The ‘E’ Word

There has been much talk on twitter and in the HR blog world lately about employee engagement, much of it prompted by a tweet from Neil Morrison in which he said ‘every time I hear the word engagement, another part of me dies’. I’ve been watching the development of the debate with interest. As many other commentators had written such eloquent blogs I wasn’t going to add to it, but an article, here: http://bit.ly/YtVj30 I saw at the weekend posed a question that made me itch.

The article was called ‘Whose job is engagement: HR, CEO or dedicated head of engagement’. Actually, when you read the full text it isn’t really advocating that engagement should be the responsibility of one person, but this idea that engagement can be owned is for me, one of the central problems with the whole concept.

I don’t particularly like the word engagement, although I guess it has to be called something. What does bother me is when it is treated like a project, a programme or initiative. Treating it in this way drives the wrong thought processes. It isn’t something that should be a SMART objective, something that requires a formal plan, a work stream or an executive sponsor. You also don’t need to spend a ton of cash on a survey. HR teams already collate a load of management information that will tell you whether your employees like working for you or not; sickness, retention, turnover, grievance levels will all give you an insight. Or you could go mad and just walk round and talk to people.

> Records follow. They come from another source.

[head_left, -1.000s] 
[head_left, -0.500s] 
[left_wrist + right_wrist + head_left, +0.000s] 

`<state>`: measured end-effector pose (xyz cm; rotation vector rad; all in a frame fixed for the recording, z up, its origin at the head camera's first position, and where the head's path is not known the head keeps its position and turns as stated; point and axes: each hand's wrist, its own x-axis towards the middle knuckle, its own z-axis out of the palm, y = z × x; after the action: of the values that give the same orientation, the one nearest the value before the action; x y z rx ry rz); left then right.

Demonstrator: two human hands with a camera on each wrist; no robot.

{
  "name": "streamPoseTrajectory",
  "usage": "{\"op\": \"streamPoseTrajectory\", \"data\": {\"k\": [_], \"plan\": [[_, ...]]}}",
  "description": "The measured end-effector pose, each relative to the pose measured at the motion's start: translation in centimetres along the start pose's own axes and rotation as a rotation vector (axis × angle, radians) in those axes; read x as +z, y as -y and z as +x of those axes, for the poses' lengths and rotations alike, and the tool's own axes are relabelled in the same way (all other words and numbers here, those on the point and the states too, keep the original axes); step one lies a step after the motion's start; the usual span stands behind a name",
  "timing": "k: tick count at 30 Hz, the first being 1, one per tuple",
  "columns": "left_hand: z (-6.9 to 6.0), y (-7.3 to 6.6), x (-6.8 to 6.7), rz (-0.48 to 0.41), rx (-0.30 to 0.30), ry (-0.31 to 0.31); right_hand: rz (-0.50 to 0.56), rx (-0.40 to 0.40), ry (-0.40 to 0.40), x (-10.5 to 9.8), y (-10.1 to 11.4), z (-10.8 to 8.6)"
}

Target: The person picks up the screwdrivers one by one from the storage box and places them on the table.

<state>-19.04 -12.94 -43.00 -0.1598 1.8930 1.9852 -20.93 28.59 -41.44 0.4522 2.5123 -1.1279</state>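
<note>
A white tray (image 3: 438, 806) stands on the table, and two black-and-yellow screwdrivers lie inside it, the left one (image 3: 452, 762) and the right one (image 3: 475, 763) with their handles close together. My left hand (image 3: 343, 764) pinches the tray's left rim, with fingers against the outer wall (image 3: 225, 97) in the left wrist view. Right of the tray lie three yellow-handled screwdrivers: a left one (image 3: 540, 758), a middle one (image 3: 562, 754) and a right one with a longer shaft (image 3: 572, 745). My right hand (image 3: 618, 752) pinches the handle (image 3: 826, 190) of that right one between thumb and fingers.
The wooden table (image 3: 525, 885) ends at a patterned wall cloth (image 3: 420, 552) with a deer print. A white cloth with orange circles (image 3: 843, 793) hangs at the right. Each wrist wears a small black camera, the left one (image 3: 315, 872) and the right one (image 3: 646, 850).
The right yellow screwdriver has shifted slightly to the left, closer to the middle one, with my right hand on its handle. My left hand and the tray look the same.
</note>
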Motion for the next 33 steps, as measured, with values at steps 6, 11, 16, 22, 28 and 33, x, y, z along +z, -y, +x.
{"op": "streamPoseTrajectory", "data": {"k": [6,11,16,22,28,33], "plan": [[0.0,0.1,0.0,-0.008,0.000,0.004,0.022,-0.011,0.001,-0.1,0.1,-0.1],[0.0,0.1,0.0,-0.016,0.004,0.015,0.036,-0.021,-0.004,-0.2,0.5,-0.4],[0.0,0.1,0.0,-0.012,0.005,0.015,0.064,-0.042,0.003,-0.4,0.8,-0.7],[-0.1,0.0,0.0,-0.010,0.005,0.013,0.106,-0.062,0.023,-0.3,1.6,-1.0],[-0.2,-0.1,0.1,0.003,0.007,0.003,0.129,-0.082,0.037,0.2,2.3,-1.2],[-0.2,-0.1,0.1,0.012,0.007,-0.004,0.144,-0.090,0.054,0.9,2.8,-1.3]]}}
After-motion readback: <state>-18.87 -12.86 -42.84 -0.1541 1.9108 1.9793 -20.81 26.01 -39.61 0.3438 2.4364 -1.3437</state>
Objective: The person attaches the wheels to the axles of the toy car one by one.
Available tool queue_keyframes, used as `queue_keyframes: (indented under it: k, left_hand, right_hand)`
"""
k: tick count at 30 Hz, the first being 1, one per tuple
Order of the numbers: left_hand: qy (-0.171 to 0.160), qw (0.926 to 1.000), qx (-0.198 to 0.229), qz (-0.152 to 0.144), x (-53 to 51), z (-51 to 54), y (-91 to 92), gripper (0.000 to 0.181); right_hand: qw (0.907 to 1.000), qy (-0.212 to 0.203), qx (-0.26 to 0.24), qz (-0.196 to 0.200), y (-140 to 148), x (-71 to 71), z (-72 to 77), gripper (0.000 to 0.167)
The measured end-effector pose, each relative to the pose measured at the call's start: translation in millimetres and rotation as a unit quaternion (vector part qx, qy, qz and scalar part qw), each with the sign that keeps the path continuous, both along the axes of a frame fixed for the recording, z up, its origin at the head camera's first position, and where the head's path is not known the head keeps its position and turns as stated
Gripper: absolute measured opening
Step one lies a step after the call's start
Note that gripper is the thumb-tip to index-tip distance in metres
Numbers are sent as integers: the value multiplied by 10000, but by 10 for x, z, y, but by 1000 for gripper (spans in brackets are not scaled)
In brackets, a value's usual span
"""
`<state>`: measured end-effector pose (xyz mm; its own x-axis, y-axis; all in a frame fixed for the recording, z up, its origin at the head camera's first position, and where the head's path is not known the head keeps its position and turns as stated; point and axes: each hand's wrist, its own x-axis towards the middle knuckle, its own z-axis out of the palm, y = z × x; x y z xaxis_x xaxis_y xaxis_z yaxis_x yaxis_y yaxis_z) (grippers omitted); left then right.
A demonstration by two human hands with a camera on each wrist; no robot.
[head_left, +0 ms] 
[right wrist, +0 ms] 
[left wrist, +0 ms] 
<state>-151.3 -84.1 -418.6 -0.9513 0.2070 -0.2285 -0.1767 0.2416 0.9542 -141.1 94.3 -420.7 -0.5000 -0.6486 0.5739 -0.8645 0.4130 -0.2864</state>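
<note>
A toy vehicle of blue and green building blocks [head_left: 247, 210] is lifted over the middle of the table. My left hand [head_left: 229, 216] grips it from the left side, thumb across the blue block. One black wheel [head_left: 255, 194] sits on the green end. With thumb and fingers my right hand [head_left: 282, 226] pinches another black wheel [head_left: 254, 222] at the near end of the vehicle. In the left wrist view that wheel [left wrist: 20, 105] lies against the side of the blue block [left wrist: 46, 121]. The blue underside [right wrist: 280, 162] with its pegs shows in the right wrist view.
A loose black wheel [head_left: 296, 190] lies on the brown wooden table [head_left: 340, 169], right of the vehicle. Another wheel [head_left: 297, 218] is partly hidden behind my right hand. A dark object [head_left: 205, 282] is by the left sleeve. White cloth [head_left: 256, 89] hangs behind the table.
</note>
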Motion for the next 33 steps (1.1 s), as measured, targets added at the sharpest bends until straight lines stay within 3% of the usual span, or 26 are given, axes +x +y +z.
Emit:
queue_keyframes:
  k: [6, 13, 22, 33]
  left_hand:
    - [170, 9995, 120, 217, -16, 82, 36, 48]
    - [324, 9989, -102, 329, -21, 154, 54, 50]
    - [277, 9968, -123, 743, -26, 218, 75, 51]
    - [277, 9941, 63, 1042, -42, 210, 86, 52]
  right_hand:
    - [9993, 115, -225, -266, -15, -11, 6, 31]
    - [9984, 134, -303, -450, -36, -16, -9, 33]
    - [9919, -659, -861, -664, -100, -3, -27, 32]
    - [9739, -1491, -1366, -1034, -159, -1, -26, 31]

When it comes to ‘engagement ‘you just have to build it in to everything you do. When you make a decision, you have to ask yourself how this will impact your people. Now don’t think I’m coming over all fluffy. I’m not suggesting that your decisions should be guided by whether people will like them or not. But take them in the full knowledge of how it will make people feel, and specifically how they will feel about the company. If your decision is going to give people the hump, maybe it is still the right thing to do taking everything into account.

If the word we are going to use is engagement, then it is the responsibility of every single person, every decision maker in an organisation. Engagement cannot be owned. It is not a dog.